Cardinal Geroge will be the first Archbishop in 124 years to retire. His predecessors died in office. This will be a boon for his successor, Bishop Blase Cupich. Bishop Cupich will have a guiding hand. He will not take over blindly.
Bishop Cupich rounds out a history of ethnic diversity in Chicago. Cupich is of Croatian descent. At one time there was a very large Croatian population in Chicago, especially on the near South Side.
It is time to let Cardinal George go quietly and peacefully into retirement. He did his job to the best of his abilities based on his faith. He made hard if not popular decisions. Being a leader is not a popularity contest.
Cardinal George will be remembered most for overcoming adversity. He overcame polio to live a long productive life. He took up adverse challenges within the archdiocese and society. In the end he kept working while fighting the adversity of cancer.
Blase Cupich will write a new chapter in the history of religion and civic life in Chicago. He needs to learn the history of the past to plot out his course for the Archdiocese. He needs to learn the distinct culture of this diverse city. He will be met with many challenges.
Cupich is known as a moderate in the mold of Pope Francis. He is not disparaging of others or their opinions. He believes all should be treated with dignity and respect, regardless of their belief or disbelief.
He will wade into an Archdiocese burdened by anger, disappointment, and polarization. He will have to address the internal as well as external issues facing the Church and society. He will walk into a city that loves a good fight, no matter what it is about.
Chicago is a political town. The bishop needs to be as much a politician as a priest. Chicago is a commercial town. Cupich needs to learn the language of Chicago business. Chicago is a town divided by class and economics. He needs to bridge those divisions to unite his flock.
It is a good bet the activists, angry birds, and social media lynch mobs are feverishly doing their opposition research on Blase Cupich. They cannot wait to tear the man down, ripping out his entrails, before he takes office.
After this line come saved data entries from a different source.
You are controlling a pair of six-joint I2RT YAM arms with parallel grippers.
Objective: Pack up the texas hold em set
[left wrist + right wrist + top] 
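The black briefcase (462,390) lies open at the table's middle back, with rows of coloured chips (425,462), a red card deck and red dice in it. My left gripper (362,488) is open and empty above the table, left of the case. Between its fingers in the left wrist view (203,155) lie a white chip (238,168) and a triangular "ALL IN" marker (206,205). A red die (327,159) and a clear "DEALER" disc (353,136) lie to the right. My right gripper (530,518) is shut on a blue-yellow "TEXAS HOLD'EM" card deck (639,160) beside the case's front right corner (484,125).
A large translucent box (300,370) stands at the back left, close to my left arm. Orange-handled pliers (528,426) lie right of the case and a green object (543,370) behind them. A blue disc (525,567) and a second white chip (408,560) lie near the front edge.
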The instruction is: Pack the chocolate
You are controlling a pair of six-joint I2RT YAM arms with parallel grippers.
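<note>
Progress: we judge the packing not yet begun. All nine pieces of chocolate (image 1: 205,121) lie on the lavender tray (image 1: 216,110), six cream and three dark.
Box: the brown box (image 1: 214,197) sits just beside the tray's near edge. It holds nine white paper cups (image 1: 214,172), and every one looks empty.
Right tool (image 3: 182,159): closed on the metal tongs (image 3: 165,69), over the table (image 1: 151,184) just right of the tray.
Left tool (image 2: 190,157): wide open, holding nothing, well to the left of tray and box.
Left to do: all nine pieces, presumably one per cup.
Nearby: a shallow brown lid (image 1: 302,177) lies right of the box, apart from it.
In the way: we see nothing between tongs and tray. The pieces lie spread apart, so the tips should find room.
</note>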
They will not wait to see what his stewardship will be like. They must hate and spread their hatred.
That is the pity and shame of our so-called modern society. The more we progress, the more we regress to our ugly uncivilized past.
What Bishop Cupich really needs is a chance. A chance to settle in, learn the atmosphere, environment, and lay of the land before he makes decisions and changes. He needs to listen and be heard.
This being Chicago, he may never get that chance. Sometimes the welcome mat is pulled out from under people before we know who they are, what they stand for, and what they will do.